I am not a fan of one-size fits all job training that can be obtained by the local community college and/or tech school. While these resources can provide overviews, and general concepts, participants fall short of being able to walk into a new job with no experience other than their training certificate and perform their jobs well.
Companies of all shapes and sizes need to get back to creating learning paths and job training programs to build the skills they need performed. Even the most experienced person in their chosen field is not going to know how things work on day one at their new job, so why do we think that a person without specific job experience can perform with just a degree or certificate?
I am really impressed with companies that have on boarding programs that orient a new employee to the how and why we do things. I am even more impressed with the company that takes the results of that orientation and assesses what job training needs to occur for this individual to perform the job they were hired to do, and coincidently are already being paid to perform.
If your company has openings to fill, there should be a learning path for the new hire to begin on day one so that they are performing at the level you need them to as quickly as possible.
If your company has openings to fill and experienced candidates are few and far between, then the training function should be creating a complete internal job training program. In fact, depending on the amount of openings, you may want to hire people to develop and pay them to take training. If they are successful in their training, then they are offered the permanent position at full pay. Not only are you developing the individual with the specific skills you require, you are orienting them to the actual working environment.
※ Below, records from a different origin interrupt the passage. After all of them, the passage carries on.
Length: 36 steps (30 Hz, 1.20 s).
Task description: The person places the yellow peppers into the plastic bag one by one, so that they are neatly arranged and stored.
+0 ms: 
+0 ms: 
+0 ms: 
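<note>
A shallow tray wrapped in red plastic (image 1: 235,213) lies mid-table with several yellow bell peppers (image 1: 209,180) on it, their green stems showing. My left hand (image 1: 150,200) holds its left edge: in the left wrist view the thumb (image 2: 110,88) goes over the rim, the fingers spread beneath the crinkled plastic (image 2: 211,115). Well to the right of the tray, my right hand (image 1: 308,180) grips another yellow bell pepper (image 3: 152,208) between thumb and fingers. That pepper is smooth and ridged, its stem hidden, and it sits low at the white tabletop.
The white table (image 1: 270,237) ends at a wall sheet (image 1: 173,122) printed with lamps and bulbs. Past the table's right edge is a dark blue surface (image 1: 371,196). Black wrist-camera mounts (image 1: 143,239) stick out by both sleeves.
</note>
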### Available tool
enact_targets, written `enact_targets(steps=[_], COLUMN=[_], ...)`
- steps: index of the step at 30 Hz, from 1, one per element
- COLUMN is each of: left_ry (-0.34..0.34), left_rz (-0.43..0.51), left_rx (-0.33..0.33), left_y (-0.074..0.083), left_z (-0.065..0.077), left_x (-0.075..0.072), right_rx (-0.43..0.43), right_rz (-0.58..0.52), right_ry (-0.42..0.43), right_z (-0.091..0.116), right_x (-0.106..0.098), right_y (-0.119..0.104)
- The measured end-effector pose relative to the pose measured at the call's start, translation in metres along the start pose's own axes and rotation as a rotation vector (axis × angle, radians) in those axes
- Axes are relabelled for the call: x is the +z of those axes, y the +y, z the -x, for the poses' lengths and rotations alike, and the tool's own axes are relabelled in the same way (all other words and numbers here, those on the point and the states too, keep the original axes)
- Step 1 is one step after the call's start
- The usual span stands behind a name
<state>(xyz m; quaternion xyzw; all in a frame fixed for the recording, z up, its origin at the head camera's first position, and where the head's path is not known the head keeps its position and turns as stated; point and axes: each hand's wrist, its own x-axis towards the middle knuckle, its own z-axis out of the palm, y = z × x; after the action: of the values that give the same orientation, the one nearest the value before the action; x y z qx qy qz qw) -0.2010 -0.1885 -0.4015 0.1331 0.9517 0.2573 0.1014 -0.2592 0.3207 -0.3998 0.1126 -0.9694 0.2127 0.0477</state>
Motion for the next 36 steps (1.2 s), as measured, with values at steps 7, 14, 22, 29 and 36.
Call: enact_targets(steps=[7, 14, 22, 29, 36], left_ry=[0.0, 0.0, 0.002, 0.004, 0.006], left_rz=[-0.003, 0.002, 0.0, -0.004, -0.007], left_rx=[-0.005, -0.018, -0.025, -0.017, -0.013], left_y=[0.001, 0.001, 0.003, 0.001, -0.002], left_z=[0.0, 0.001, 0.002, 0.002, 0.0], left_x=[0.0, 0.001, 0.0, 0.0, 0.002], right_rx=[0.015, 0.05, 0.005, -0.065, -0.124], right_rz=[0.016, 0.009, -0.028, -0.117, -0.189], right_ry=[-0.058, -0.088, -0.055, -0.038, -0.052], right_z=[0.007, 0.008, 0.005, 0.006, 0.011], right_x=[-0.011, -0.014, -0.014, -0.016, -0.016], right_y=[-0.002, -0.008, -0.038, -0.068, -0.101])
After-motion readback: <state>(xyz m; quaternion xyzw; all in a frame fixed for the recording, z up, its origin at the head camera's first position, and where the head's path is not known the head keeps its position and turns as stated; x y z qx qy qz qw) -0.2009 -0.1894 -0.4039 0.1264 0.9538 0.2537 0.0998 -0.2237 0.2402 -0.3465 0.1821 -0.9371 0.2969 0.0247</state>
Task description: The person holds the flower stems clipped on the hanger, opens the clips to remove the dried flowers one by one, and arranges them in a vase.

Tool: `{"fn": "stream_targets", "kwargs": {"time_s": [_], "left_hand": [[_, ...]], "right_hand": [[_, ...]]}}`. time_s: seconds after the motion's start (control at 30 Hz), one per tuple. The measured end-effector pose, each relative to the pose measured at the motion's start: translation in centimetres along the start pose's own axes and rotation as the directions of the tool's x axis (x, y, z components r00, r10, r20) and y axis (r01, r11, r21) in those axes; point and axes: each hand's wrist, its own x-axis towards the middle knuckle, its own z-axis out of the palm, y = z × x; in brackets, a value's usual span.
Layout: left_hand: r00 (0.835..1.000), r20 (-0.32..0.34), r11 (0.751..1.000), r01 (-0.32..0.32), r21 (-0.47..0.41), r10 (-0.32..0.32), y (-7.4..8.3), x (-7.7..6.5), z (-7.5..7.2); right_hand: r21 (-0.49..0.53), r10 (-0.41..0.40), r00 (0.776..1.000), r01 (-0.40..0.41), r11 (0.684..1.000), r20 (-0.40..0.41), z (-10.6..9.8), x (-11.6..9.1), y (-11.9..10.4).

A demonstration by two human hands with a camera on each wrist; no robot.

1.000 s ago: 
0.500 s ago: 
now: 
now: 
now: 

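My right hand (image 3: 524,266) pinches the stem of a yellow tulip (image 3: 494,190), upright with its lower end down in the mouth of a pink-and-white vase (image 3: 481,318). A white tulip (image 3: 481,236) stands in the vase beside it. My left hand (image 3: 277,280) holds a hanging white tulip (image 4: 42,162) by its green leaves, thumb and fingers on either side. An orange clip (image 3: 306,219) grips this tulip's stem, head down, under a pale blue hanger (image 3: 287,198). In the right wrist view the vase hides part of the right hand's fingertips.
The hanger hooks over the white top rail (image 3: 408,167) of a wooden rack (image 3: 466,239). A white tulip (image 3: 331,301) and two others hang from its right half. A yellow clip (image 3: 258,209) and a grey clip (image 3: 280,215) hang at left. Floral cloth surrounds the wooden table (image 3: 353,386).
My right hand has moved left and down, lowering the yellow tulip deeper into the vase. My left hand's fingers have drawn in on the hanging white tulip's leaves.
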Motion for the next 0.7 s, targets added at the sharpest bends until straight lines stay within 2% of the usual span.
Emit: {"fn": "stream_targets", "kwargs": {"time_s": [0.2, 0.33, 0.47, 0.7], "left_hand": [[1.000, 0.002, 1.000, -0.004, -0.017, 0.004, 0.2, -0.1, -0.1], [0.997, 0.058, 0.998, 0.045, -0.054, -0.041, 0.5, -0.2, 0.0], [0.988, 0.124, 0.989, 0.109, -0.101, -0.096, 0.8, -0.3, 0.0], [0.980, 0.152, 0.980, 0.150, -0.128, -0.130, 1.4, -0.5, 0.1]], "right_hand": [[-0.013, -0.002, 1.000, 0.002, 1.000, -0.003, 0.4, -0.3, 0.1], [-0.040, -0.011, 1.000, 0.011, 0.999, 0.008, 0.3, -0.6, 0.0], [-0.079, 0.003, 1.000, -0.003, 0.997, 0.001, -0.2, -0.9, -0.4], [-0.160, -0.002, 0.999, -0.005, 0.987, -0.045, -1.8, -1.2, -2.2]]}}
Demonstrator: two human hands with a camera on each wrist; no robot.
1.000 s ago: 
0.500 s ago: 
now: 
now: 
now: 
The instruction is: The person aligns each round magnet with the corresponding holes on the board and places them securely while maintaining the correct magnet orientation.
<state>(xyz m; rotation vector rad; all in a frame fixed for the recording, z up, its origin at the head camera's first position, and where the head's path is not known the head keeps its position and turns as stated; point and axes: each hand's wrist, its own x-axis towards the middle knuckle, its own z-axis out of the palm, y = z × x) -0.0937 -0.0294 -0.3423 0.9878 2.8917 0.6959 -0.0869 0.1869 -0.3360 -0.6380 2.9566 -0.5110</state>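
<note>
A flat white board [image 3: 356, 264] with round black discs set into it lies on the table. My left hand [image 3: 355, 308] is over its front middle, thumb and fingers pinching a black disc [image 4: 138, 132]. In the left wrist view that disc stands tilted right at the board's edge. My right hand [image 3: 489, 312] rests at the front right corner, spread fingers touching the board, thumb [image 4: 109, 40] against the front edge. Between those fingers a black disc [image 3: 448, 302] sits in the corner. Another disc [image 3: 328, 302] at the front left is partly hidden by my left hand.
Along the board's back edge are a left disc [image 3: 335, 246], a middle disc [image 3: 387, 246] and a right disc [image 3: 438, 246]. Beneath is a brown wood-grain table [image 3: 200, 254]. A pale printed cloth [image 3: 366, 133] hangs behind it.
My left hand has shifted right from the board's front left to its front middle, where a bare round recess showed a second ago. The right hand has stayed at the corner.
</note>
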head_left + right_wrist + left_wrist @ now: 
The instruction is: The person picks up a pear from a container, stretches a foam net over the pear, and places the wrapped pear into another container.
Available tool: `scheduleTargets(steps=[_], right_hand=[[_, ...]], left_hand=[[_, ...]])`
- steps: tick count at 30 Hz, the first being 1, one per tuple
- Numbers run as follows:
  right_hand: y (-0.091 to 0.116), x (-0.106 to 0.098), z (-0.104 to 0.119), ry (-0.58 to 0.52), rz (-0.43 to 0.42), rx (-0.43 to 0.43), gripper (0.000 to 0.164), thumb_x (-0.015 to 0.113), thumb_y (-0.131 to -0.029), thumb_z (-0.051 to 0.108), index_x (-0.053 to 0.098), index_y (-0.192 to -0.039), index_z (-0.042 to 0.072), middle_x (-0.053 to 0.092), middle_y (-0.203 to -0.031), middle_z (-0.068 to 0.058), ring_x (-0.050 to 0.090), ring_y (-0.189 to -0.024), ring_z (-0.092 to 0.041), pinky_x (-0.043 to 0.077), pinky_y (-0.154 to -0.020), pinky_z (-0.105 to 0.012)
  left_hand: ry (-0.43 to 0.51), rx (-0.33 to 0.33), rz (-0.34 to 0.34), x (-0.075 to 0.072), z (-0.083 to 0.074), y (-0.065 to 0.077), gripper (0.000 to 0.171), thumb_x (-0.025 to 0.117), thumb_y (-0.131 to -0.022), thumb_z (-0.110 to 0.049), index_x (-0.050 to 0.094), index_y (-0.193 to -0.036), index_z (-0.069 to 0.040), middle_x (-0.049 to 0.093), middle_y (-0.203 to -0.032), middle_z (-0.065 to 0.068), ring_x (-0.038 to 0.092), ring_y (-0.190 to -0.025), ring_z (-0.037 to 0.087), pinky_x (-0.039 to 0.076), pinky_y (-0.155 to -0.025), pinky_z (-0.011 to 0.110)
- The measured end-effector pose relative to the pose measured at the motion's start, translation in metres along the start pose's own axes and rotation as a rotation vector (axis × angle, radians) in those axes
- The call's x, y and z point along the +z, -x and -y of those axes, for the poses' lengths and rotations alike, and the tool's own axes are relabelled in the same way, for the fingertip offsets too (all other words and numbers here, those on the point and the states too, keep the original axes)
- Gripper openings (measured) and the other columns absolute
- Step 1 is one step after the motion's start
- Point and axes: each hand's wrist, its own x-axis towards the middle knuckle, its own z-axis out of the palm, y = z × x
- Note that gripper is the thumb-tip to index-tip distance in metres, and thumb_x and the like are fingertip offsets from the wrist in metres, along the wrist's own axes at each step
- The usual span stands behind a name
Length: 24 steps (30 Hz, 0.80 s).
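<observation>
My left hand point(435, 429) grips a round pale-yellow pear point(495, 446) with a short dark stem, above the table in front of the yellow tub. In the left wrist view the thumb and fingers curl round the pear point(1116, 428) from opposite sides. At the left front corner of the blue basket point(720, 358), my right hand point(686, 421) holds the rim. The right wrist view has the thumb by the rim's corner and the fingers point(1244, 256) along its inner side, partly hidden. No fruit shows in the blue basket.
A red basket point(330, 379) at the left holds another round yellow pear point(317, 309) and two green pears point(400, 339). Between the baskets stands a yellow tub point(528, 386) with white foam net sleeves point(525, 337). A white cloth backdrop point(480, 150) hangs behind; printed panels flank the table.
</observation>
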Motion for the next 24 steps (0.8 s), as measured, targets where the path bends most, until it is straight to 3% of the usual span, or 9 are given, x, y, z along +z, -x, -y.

You are also only paying them on a temporary basis that ends upon completion of training.
I’ve experimented with this process once in my corporate career. The only difference was the candidates had been hired in their position and getting full pay while in training. If they didn’t work out or failed to learn we had to go through a normal termination process. My improvement would be to hire on a temporary basis for the term of the training. If that is 90-days, then they are paid for that time period as a temporary employee. The incentive to learn and get good at the job would be an offer of full-time employment.
Companies need to start taking more control over the learning process with new employees. Don’t expect the government or college system to prepare these people to work for you. Take a look at the learning process of a military recruit. They train first, then put them to work. The reason former military personnel are some of the best hires is because they come in the door well-trained, with only the details of working for you left to learn.